■ **Data section**:
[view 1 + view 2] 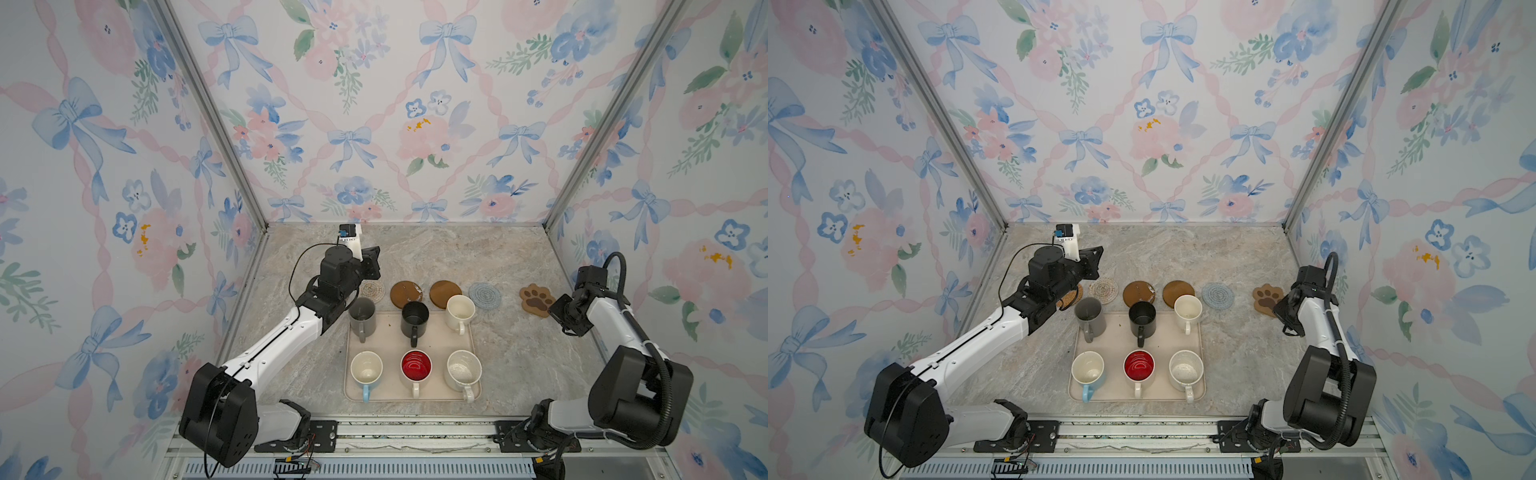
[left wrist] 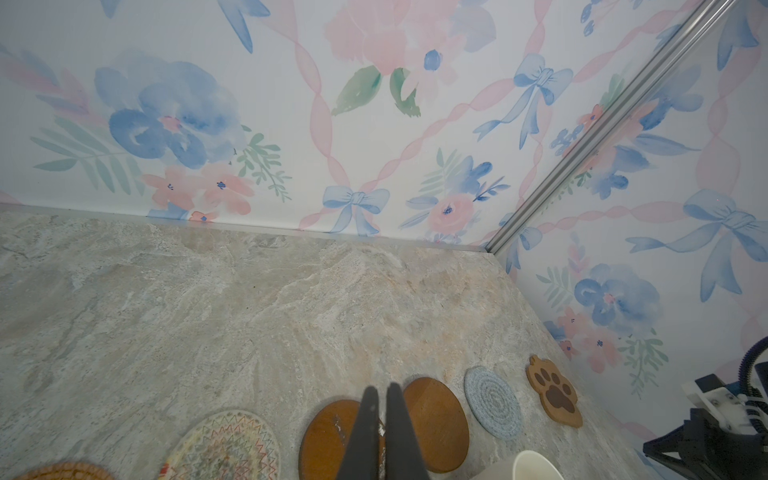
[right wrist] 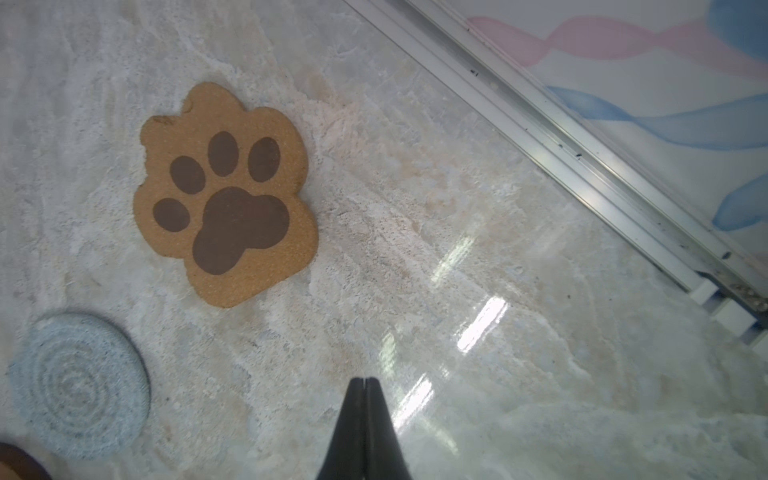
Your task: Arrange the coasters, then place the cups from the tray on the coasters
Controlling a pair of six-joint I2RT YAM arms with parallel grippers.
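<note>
Behind the tray (image 1: 436, 345) the coasters lie in a row: pale woven (image 1: 371, 289), two dark brown rounds (image 1: 406, 294) (image 1: 444, 293), blue-grey (image 1: 485, 295) and paw-shaped (image 1: 537, 300). The tan rattan one (image 1: 1070, 296) is half hidden under my left arm. On the tray stand several cups: grey (image 1: 362, 318), black (image 1: 414, 319), cream (image 1: 460, 311), light blue (image 1: 366, 370), red-inside (image 1: 416, 368) and speckled (image 1: 463, 370). My left gripper (image 2: 381, 390) hangs shut and empty above the left dark brown coaster (image 2: 328, 440). My right gripper (image 3: 365, 379) is shut and empty over bare table beside the paw coaster (image 3: 226, 195).
Flowered walls close the table on three sides, with metal corner posts (image 1: 216, 124) at the back. The cream cup's rim overlaps the second dark brown coaster in both top views. The marble tabletop (image 1: 457, 253) stretches behind the coaster row. A metal rail (image 1: 415, 432) runs along the front edge.
</note>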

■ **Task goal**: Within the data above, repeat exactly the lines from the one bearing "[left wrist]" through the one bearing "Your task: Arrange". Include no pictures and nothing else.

■ **Response area**:
[left wrist] 
[right wrist] 
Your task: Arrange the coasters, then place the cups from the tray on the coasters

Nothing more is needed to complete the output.